## Exercise
Return each line below exactly as it reads, and omit any image in it.

## Data below
▶

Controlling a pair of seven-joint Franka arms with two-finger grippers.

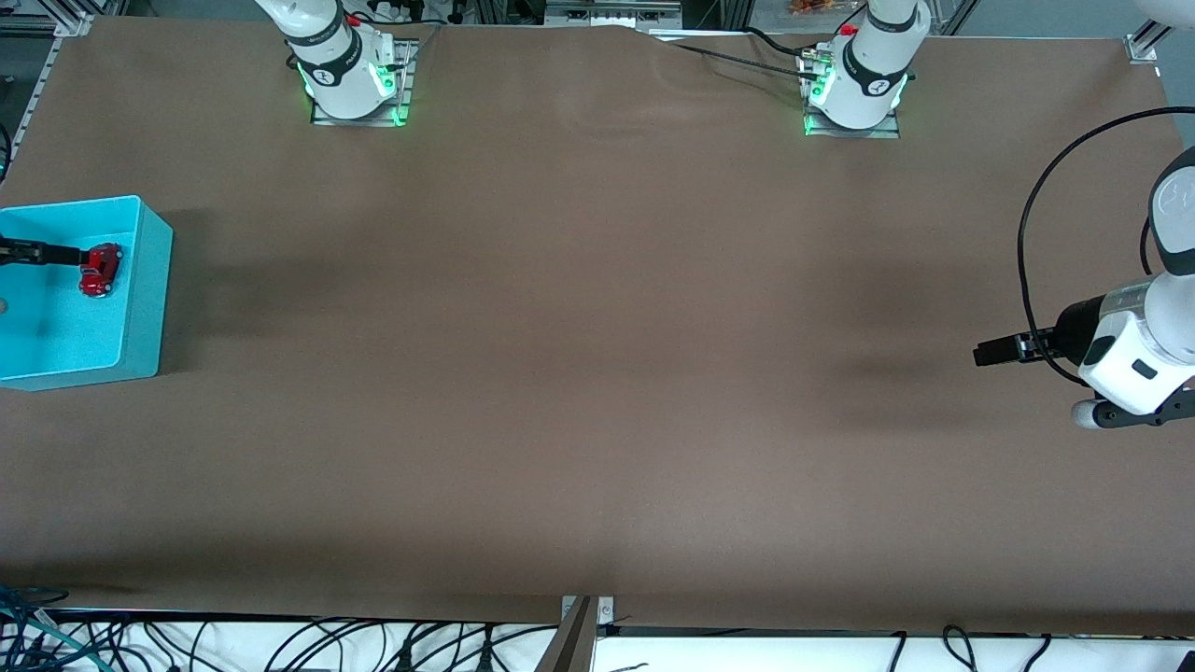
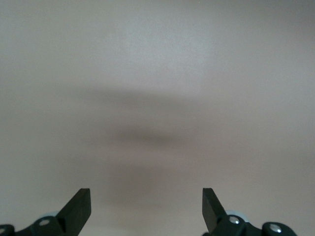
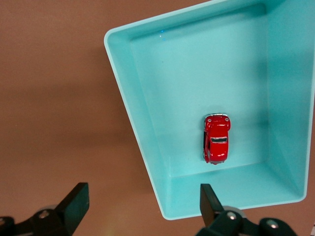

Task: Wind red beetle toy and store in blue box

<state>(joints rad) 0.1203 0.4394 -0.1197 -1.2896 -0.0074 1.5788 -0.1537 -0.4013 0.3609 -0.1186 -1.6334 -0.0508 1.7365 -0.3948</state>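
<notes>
The red beetle toy (image 1: 101, 269) lies on the floor of the blue box (image 1: 149, 299), which stands at the right arm's end of the table. In the right wrist view the toy (image 3: 216, 138) rests on its wheels inside the box (image 3: 197, 69), free of any finger. My right gripper (image 1: 70, 254) is up over the box, open and empty; in its wrist view the gripper (image 3: 142, 201) straddles one box wall from above. My left gripper (image 1: 994, 350) is open and empty over bare table at the left arm's end, and its wrist view (image 2: 146, 204) shows only the table.
The brown table (image 1: 579, 373) holds nothing else between the box and the left gripper. The two arm bases (image 1: 355, 75) (image 1: 854, 89) stand along its edge farthest from the front camera. Cables hang below its nearest edge.
</notes>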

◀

## Expected output
Controlling a pair of seven-joint Franka arms with two-finger grippers.


Task: Wind red beetle toy and store in blue box

<state>(joints rad) 0.1203 0.4394 -0.1197 -1.2896 -0.0074 1.5788 -0.1537 -0.4013 0.3609 -0.1186 -1.6334 -0.0508 1.7365 -0.3948</state>
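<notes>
The red beetle toy (image 1: 101, 269) lies on the floor of the blue box (image 1: 149, 299), which stands at the right arm's end of the table. In the right wrist view the toy (image 3: 216, 138) rests on its wheels inside the box (image 3: 197, 69), free of any finger. My right gripper (image 1: 70, 254) is up over the box, open and empty; in its wrist view the gripper (image 3: 142, 201) straddles one box wall from above. My left gripper (image 1: 994, 350) is open and empty over bare table at the left arm's end, and its wrist view (image 2: 146, 204) shows only the table.
The brown table (image 1: 579, 373) holds nothing else between the box and the left gripper. The two arm bases (image 1: 355, 75) (image 1: 854, 89) stand along its edge farthest from the front camera. Cables hang below its nearest edge.
</notes>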

No further answer is expected.